What is required -> The answer must give back every line of the data exactly, with no pictures.

= = = =

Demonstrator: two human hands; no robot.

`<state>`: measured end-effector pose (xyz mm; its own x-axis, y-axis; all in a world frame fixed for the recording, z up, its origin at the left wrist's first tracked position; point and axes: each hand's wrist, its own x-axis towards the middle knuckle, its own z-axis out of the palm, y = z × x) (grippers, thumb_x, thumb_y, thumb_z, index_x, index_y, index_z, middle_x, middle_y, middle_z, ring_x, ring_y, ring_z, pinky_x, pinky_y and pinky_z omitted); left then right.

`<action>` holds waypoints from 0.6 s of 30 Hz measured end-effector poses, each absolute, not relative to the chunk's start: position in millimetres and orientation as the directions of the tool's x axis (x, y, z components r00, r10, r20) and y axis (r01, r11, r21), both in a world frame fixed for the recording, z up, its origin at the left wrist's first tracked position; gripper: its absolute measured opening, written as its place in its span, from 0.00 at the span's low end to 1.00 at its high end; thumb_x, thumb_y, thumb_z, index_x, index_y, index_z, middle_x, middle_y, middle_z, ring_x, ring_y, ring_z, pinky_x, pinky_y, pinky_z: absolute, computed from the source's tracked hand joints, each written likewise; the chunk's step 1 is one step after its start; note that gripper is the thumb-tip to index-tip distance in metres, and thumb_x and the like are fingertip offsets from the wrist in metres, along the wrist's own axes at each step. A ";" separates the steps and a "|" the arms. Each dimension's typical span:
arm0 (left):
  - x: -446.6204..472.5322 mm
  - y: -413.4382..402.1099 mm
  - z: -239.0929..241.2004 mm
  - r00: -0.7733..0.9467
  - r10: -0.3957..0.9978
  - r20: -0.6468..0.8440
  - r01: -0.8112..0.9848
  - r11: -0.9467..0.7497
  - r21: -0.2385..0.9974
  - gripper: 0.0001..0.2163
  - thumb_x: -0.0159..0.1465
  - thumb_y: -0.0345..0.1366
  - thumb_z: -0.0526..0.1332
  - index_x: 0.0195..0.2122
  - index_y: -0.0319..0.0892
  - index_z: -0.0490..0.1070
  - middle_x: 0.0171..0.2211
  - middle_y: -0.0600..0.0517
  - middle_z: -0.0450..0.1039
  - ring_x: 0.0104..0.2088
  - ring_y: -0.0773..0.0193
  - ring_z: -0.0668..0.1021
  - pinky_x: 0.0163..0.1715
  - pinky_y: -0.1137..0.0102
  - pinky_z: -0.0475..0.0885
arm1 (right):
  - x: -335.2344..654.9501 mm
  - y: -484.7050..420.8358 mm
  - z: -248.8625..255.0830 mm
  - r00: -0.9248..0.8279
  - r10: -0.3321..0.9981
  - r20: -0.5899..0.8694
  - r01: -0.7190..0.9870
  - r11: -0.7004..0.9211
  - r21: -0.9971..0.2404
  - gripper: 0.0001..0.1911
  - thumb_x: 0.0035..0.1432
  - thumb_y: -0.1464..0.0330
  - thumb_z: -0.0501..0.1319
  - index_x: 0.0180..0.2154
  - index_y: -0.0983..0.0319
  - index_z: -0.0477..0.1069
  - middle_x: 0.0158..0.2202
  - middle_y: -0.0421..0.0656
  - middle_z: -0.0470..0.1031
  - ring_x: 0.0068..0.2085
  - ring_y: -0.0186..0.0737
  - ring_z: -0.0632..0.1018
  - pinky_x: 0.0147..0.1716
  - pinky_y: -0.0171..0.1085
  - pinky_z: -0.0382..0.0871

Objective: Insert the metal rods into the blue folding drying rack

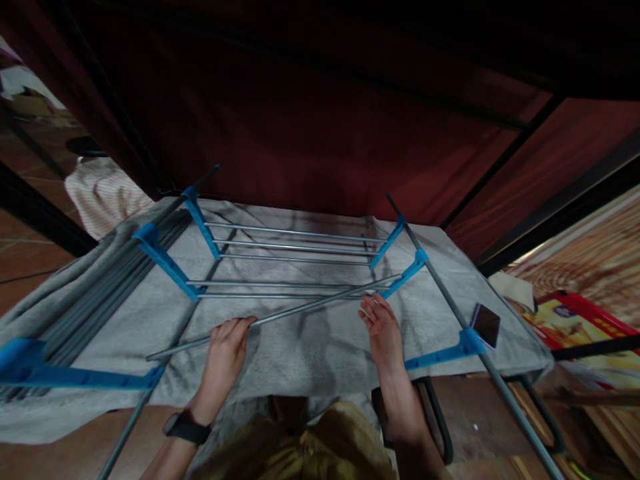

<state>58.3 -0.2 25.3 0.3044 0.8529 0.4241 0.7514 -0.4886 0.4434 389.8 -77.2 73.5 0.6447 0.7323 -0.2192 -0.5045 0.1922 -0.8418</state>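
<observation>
From my remote view through the head camera, the room is dim, with a dark red curtain (310, 133) hanging across the far side. In front of it stands a table covered by a grey cloth (310, 360), rumpled at its left edge.

A partly assembled drying rack (295, 248) lies flat on the cloth. It has thin grey metal bars running left to right between blue plastic brackets. A bundle of grey rods (100, 287) lies along the left side of the cloth. A blue bar (75, 379) lies at its near end. On the right, a long grey pole (450, 300) runs from far to near and past the table edge, carrying more blue fittings.

One loose rod (310, 307) lies slantwise across the near part of the rack. Its left end is nearer to me. Its right end reaches a blue bracket (400, 277) on the rack's right side.

The left hand (225, 347) is closed around this loose rod near its left end, fingers curled over it. A dark watch (186, 427) sits on that wrist. The right hand (383, 327) is open, fingers stretched out and together, just beside the rod's right end and the blue bracket. I cannot tell whether the fingertips touch the rod.

A dark phone (486, 325) lies on the cloth at the right, just beside the long pole. Beyond the table's right edge is a red and yellow box (575, 327). At the far left is a pale striped cloth (103, 193).
</observation>
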 end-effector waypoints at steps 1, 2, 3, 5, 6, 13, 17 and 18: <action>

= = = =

Expected answer ->
Demonstrator: two human hands; no robot.

`<state>`: measured end-effector pose (xyz mm; its own x-axis, y-axis; all in a world frame fixed for the recording, z up, its origin at the left wrist's first tracked position; point and axes: each hand's wrist, its own x-axis towards the middle knuckle, its own z-axis out of the palm, y = z × x) (grippers, thumb_x, thumb_y, thumb_z, index_x, index_y, index_z, middle_x, middle_y, middle_z, ring_x, ring_y, ring_z, pinky_x, pinky_y and pinky_z omitted); left then right.

`<action>` holds waypoints from 0.6 s of 30 Hz measured end-effector poses, each absolute, not relative to the chunk's start: position in millimetres and orientation as the directions of the tool's x axis (x, y, z components r00, r10, r20) and y axis (r01, r11, r21), both in a world frame fixed for the recording, z up, its origin at the left wrist's first tracked position; gripper: its absolute measured opening, written as its place in its span, from 0.00 at the span's low end to 1.00 at its high end; thumb_x, thumb_y, thumb_z, index_x, index_y, index_z, middle_x, middle_y, middle_z, ring_x, ring_y, ring_z, pinky_x, pinky_y, pinky_z: absolute, computed from the source's tracked hand joints, each written likewise; the chunk's step 1 is one step after its start; note that gripper is the thumb-tip to index-tip distance in metres, and thumb_x and the like are fingertip offsets from the wrist in metres, along the wrist's own axes at each step. A ";" separates the steps and a "|" the arms. Each dimension's typical span:
arm0 (left):
  - x: -446.6204..472.5322 mm
  - y: -413.4382..402.1099 mm
  - z: -239.0929..241.2004 mm
  - r00: -0.7733..0.9467
  - r10: -0.3957..0.9978
  - r20: -0.6468..0.8440
  - r01: -0.8112..0.9848
  - r11: -0.9467..0.7497
  - r21: -0.2385..0.9974
  - gripper: 0.0001..0.2163
  - thumb_x: -0.0159..0.1465
  - thumb_y: -0.0345..0.1366
  - thumb_z: -0.0526..0.1332
  - index_x: 0.0195..0.2122
  - index_y: -0.0319..0.0892
  - index_z: -0.0490..0.1070
  - middle_x: 0.0171..0.2211
  - middle_y: -0.0600..0.0517
  - middle_z: -0.0450..0.1039
  - ring_x: 0.0104..0.2088
  - ring_y: -0.0773..0.0193
  - ring_z: -0.0668..0.1021
  - pinky_x: 0.0163..0.1715
  - pinky_y: -0.1137..0.0102
  - pinky_z: -0.0475..0.0885
arm1 (right):
  - x: -335.2344..654.9501 mm
  - y: -484.7050..420.8358 mm
  - z: -248.8625..255.0830 mm
  - r00: -0.9248..0.8279
  - r10: -0.3321..0.9981
  - r20: -0.5899..0.8694
  - r01: -0.7190..0.9870
  - r11: -0.7004..0.9211
  - r21: -0.9971..0.2404
  - gripper: 0.0001..0.1911
  - thumb_x: 0.0035..0.1432
  - thumb_y: -0.1464..0.0330
  - thumb_z: -0.0501..0.1319
  - index_x: 0.0180..0.2154
  - index_y: -0.0983..0.0319
  - index_z: -0.0477..0.1069
  - middle_x: 0.0158..0.2202
  - middle_y: -0.0421..0.0656
  - middle_z: -0.0470..0.1031
  - ring_x: 0.0068..0.2085
  - ring_y: -0.0186..0.0737
  - ring_z: -0.0632..0.1018
  - pinky_x: 0.0147..0.1716
  - pinky_y: -0.0171..0.1085
  - pinky_z: -0.0382..0.0871

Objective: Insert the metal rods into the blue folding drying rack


<state>58.3 -0.2 25.3 0.3044 0.8529 0.4241 0.7514 -0.4886 0.4434 389.8 -77.2 73.5 0.6447 0.7323 -0.2192 -0.5045 0.1922 -0.8418</state>
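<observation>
From my remote view through the head camera, the room is dim, with a dark red curtain (310, 133) hanging across the far side. In front of it stands a table covered by a grey cloth (310, 360), rumpled at its left edge.

A partly assembled drying rack (295, 248) lies flat on the cloth. It has thin grey metal bars running left to right between blue plastic brackets. A bundle of grey rods (100, 287) lies along the left side of the cloth. A blue bar (75, 379) lies at its near end. On the right, a long grey pole (450, 300) runs from far to near and past the table edge, carrying more blue fittings.

One loose rod (310, 307) lies slantwise across the near part of the rack. Its left end is nearer to me. Its right end reaches a blue bracket (400, 277) on the rack's right side.

The left hand (225, 347) is closed around this loose rod near its left end, fingers curled over it. A dark watch (186, 427) sits on that wrist. The right hand (383, 327) is open, fingers stretched out and together, just beside the rod's right end and the blue bracket. I cannot tell whether the fingertips touch the rod.

A dark phone (486, 325) lies on the cloth at the right, just beside the long pole. Beyond the table's right edge is a red and yellow box (575, 327). At the far left is a pale striped cloth (103, 193).
</observation>
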 end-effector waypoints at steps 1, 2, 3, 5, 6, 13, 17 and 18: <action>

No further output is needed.